NIB told Carnahan in its October letter that the proof of concept confirmed that the new program was not complying with the JWOD Act’s mandatory sourcing requirements. AbilityOne purchases accounted for 2%-to-4% of the total dollar value of sales under GSA Advantage! and 9%-to-10% of the total value of sales under all GSA purchase vehicles, but AbilityOne purchases were less than 1% of the total value of sales on the commercial platforms.

Source: GSA

“This loss of sales is compounded by an increase in sales of ETS items. NIB estimates that less than 1% of the value of sales through GSA controlled contracts (e.g., GSA Advantage!, GSA Global Supply and GSA eBuy) result in non-compliant purchases of ETS products rather than the mandatory AbilityOne products, i.e. lost sales for AbilityOne qualified nonprofit agencies (NPAs),” NIB and the others wrote in the letter to GSA. “Under the current commercial platforms, however, NIB estimates the percentage of non-compliant sales in direct violation of the JWOD Act is at least an order of magnitude higher at approximately 12% of the total dollar value of sales on the platforms.”

In both the letter to Carnahan and in the protest, NIB highlighted the fact that GSA’s other portals, Advantage and the schedules e-Buy could block and substitute if agencies tried to buy non AbilityOne or ETS items.

In fact, in GSA’s response to NIB’s letter, it acknowledged this capability as part of how it ensures compliance with the JWOD Act. But instead of ensuring the commercial platforms were doing the same, GSA explained that it instead “relies on ongoing education, training, and enforcement by agencies” for JWOD Act compliance.

In the end, GSA’s RFI is asking exactly how industry can block ETS products from appearing, block and substitute for AbilityOne products or if there other capabilities that exist to meet the same end goal. Vendors have until Feb. 23 to respond to the RFI.

“The purpose of this RFI is to understand the feasibility and legality of certain changes to the solicitation that are being sought by the plaintiffs.
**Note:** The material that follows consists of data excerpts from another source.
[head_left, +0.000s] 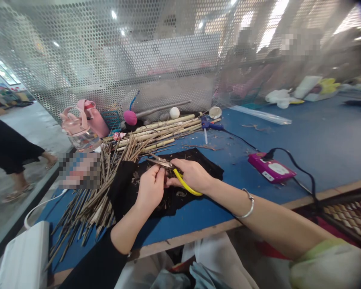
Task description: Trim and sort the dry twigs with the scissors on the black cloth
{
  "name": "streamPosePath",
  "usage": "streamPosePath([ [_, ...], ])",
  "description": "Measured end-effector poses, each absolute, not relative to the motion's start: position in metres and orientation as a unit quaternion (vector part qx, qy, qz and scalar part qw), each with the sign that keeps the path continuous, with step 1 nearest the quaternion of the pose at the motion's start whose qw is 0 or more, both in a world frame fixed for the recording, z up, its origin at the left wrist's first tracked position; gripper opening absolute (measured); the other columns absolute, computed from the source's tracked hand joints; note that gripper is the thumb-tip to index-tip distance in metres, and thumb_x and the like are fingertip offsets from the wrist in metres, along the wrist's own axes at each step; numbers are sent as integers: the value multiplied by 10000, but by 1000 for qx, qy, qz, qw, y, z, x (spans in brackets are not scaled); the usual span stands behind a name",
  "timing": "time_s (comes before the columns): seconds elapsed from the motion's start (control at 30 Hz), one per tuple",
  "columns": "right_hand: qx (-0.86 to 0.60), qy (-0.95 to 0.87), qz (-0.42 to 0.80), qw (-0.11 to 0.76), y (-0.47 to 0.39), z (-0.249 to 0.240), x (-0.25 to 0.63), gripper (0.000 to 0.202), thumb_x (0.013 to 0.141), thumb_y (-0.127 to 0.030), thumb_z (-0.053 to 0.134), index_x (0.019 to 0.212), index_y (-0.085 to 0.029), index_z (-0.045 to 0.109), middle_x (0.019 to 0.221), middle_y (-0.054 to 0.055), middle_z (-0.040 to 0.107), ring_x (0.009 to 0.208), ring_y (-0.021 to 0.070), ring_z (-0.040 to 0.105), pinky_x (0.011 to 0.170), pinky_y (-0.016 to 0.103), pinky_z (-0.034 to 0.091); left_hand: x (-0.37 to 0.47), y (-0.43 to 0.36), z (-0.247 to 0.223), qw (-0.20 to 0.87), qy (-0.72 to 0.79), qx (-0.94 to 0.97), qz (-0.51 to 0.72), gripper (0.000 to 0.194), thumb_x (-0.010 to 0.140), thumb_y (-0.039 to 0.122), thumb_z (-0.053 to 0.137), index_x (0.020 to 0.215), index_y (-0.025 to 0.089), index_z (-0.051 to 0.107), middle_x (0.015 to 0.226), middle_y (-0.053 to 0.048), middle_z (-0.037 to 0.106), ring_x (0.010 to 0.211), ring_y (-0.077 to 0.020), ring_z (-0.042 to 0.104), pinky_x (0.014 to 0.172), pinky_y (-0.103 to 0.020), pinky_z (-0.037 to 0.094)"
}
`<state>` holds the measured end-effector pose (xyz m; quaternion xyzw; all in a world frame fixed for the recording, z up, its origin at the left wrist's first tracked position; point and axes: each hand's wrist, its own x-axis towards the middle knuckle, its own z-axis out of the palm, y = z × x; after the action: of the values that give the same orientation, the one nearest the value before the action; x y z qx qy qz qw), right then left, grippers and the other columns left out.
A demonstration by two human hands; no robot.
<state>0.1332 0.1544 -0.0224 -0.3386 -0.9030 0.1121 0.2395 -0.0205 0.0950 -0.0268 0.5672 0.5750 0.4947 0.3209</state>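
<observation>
In the head view my right hand (pixel 193 175) is closed around a pair of scissors (pixel 185 184) with yellow handles. The metal blades point up and left, above my left hand. My left hand (pixel 151 188) is closed, thumb and fingers pinched together just below the blades. What it pinches is too small to make out. Both hands are over a black cloth (pixel 210 164) strewn with brown plant scraps. Left of the cloth lies a large pile of thin dry twigs (pixel 88 208).
Thicker bamboo sticks (pixel 168 127) lie behind the cloth, near a blue glue gun (pixel 212 125). A pink power strip (pixel 270 167) with cables is at right. Pink-lidded bottles (pixel 82 126) stand back left, a white box (pixel 24 257) front left. A person walks past at far left.
</observation>
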Motion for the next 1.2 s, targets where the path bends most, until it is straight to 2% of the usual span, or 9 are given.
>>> streamPosePath([
  [0.07,-343,-898,115,249,154,-23,133,494,758,-631,526,927,-167,540,822,85,639,724,194,604,608,253,408,-19,96,-29,349,552,547,524,309,842,326,497,1096,177,591,850,-45,674,739,-161,628,671,-259,511],
  [0.13,-343,-895,126,255,154,-22,132,473,763,-615,536,916,-167,542,813,80,642,704,180,603,598,240,403,-18,98,-29,388,526,513,556,304,814,314,544,1082,173,575,936,-62,680,799,-169,644,726,-279,519],
  [0.3,-357,-892,145,235,152,-20,132,457,749,-610,557,894,-176,548,783,59,642,661,169,602,574,237,399,-20,100,-25,461,510,434,582,260,779,352,583,932,145,620,891,-82,698,761,-181,666,650,-287,544],
  [0.37,-355,-895,132,236,153,-20,133,521,709,-642,576,944,-178,541,854,71,640,736,194,612,617,261,423,-20,100,-23,461,524,425,576,270,784,361,572,918,139,645,876,-82,701,752,-176,667,637,-275,543],
  [0.5,-332,-902,97,258,155,-23,132,713,624,-719,583,1055,-156,506,997,121,592,931,259,562,769,347,448,-20,99,-24,448,543,439,559,261,798,338,553,925,149,680,872,-80,707,737,-188,670,623,-285,544],
  [0.73,-310,-910,64,267,158,-26,129,833,620,-752,545,1131,-97,485,967,155,555,878,276,521,798,411,430,-19,98,-29,323,559,569,510,291,853,337,492,914,166,719,907,-84,714,845,-217,661,822,-333,498],
  [1.07,-305,-900,96,296,156,-26,130,672,659,-731,527,993,-149,514,857,106,598,792,237,561,679,322,442,-15,90,-19,277,568,589,504,290,868,317,471,837,167,718,802,-53,717,729,-174,664,663,-240,498],
  [1.2,-316,-897,107,290,155,-27,130,558,730,-680,506,937,-163,523,827,86,622,742,205,582,618,271,419,-15,90,-20,254,570,593,508,287,874,332,462,869,176,703,756,-41,707,692,-163,651,635,-234,486],
])
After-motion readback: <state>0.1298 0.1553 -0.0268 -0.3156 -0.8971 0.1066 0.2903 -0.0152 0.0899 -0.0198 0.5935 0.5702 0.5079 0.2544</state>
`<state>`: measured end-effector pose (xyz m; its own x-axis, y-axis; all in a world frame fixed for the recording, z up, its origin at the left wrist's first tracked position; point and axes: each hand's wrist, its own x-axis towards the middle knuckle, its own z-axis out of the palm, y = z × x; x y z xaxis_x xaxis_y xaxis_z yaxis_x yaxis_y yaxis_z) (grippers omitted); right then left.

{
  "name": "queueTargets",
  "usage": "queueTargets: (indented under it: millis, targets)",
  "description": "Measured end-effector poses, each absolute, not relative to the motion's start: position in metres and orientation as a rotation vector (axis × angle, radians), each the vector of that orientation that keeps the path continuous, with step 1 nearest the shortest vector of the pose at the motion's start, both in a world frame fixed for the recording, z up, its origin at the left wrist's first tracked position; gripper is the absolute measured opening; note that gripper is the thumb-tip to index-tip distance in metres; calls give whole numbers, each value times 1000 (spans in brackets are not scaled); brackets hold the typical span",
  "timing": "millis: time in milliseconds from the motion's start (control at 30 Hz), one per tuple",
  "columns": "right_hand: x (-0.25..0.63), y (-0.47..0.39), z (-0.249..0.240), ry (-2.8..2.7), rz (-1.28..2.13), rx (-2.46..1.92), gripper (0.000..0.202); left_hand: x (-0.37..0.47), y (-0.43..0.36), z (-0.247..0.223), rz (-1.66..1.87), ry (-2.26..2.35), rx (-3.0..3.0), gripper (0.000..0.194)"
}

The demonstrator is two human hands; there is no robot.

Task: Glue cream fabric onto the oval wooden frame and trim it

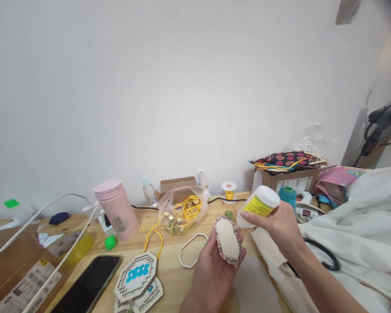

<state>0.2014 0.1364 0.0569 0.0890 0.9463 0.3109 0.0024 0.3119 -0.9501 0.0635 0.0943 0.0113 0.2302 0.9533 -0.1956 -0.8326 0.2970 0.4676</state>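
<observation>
My left hand (213,271) is wrapped around an oval ornament (228,240) with a plain cream middle and a patterned, pierced rim. Tipped toward it, a white plastic bottle with a yellow label (259,204) is gripped in my right hand (285,226). The bottle's mouth points down by the ornament's upper right edge; my fingers and the angle hide whether it touches. Behind my left hand, a thin wooden outline frame (182,256) lies on the table. To the left are stacked octagonal wooden ornaments (137,276), the top one with blue shapes and a yellow cord (159,243).
On the left stand a pink tumbler (117,211), a phone (87,282), a green cap (110,242), yellow tape (76,248) and a cardboard box (22,278). A plastic bag of gold bells (174,221) sits behind. White cloth (361,234) and a filled box (288,178) are right.
</observation>
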Motion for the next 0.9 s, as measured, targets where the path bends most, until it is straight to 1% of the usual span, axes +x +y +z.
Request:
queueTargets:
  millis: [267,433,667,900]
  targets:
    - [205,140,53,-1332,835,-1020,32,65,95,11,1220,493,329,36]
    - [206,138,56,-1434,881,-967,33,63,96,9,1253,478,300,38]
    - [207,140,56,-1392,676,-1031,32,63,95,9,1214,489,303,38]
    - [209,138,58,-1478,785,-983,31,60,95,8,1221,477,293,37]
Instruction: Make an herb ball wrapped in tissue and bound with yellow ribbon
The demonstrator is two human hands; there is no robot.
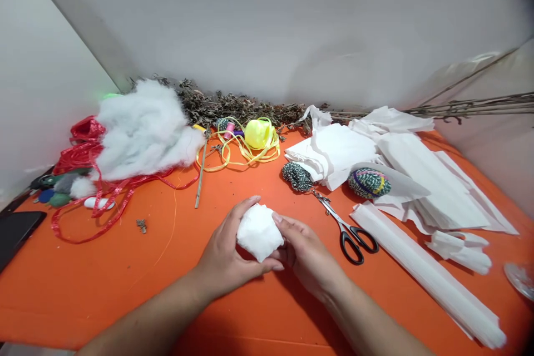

Responses to this RFI will be used to assist the government in determining whether the current RFP should be left unchanged, amended, or canceled,” GSA wrote. “This RFI does not promise or commit the government to any particular course of action or to make award to any party, nor will it impact any existing proposals received.”

If GSA ends up modifying or even canceling the procurement, it would be an all too common result that vendors see far too often across the federal community — an issue that the agency should’ve addressed early on in the process, but instead cost industry time, money and frustrations. And this all could’ve been avoided if someone in GSA would’ve just taken a more pragmatic approach to solving this challenge rather than what looks like GSA just dug their heels in.